Nitekim hükümetin, bütün o protestolara rağmen inşa edilmesinde, her nedense, çok uzun süre ve çok sekter bir tavırla ısrar ettiği AVM, aksi yöndeki mahkeme ve Kültür ve Tabiat Varlıklarını Koruma Kurulu kararları halefine, Taksim Yayalaştırma Projesi çerçevesinde imar izni olmadan tamamlanmaya çalışılan bir projeydi. Zaten hatırlanacağı gibi, bu projeyi ortaya atanlar da, bunun tepkiyle karşılaşacağını en baştan itibaren bildikleri için bunu bir AVM’nin içinde yer alacak dükkanları kapsayan bir proje olarak duyurmaktan çekinmiş; konuyu “tarihi Taksim Kışlası’nın bir replikasını inşa etme projesi” olarak satmaya çalışmışlardı. Ancak tüm İstanbulluların nefes alabilecekleri az sayıda kalmış merkezi mekândan biri olan Gezi’nin ortasına dikilmek istenen yapı,
Tarihi Taksim Kışlası Görünümünde Bir “Truva Atı”

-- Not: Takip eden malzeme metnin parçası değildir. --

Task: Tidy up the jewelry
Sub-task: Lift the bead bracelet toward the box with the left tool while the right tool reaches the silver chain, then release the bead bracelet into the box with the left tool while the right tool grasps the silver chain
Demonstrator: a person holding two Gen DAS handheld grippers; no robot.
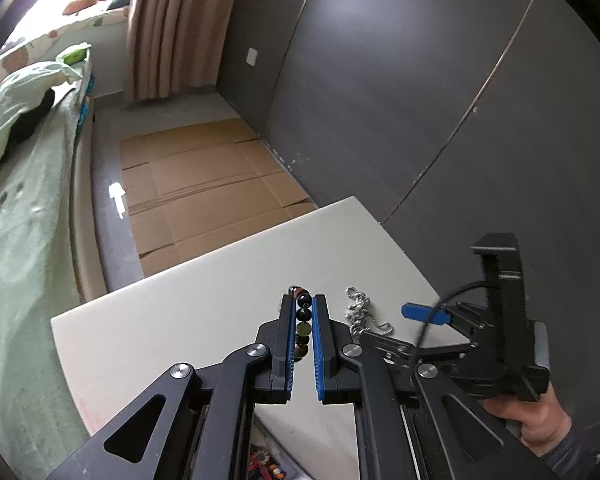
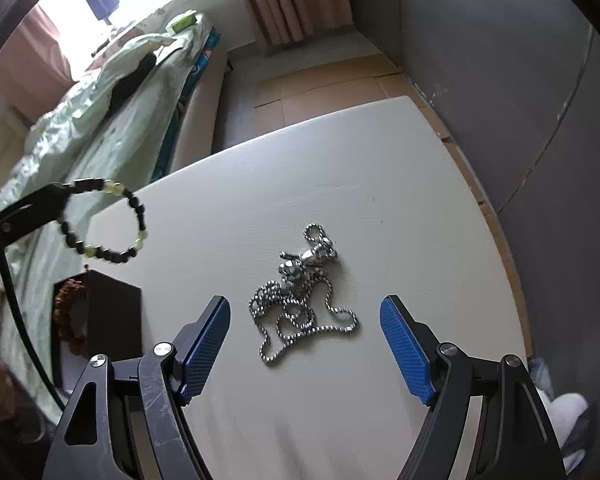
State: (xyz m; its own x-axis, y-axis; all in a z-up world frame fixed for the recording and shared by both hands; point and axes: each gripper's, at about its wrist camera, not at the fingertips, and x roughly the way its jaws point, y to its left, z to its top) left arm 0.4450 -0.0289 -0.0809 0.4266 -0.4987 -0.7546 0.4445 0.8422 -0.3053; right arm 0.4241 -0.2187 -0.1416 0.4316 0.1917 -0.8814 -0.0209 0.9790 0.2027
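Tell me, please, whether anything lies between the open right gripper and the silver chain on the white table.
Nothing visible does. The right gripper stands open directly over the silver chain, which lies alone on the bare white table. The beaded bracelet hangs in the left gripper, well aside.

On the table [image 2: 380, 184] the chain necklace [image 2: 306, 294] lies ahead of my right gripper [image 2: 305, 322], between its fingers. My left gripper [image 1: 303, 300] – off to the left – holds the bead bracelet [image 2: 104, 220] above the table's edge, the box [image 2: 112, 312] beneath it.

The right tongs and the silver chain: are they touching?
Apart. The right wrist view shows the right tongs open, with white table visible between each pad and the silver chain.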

içinde saklanan dükkanlara ev sahipliği yapacak bir AVM idi. Kısacası Gezi protestoları, ismi hala hatırlarda olan özel şirkete para kazandırmak dışında bir amacı, hiçbir kamusal faydası olmayan bir müteahhitlik ve gayrimenkul işletmeciliği projesine ne pahasına olursa olsun arka çıkmaya çalışan bir hükümete karşı yapılmıştı.
Bir başka deyişle vatan hainliği ile suçlanan Gezicilerin eylemleri aslında kamu çıkarlarını özel çıkara feda etmeye yönelik hem haksız hem hukuksuz bir girişimi önlemeyi amaçlıyordu. Eylemlerin bugün orada bir AVM olmamasını sağlayan başarısı, kitlesel protestolara katılanlardan bazılarının ödedikleri çok büyük bedeller sayesinde mümkün oldu ne yazık ki. Çok acı ama son derece de barışçıl seyreden protestolarda ödenen muazzam bedeller gencecik insanlarını canlarını da kapsadı. Protestolara müdahaleler sırasında kalıcı biçimde sakatlananlar ve Gezi Davasından hüküm giyenler hala bedel ödemeye devam ediyor. Öte yandan, protestoculara gösterilen sert ve yersiz tepkiye bahane bulma toplantılarında göze girmek için, Kabataş yalanı gibi hayasızca senaryoları yazanlar ve yayanlar hala aramızda, muteber insanlar gibi dolaşıyorlar. En büyük tesellimiz gerçeklerin eninde sonunda reddedilemez, bahane bulunamaz biçimde ortaya çıkmak gibi bir huyu olduğunu bilmek.
Hiç hak etmedikleri halde korkunç bedeller ödetilenlere destek olmak için “elimden hiçbir şey gelmez” diyenlerin görevi, en azından protestoların “üç beş ağacın (durup dururken!?) kesilmesine karşı” yapılmadığını hiç unutmamaları.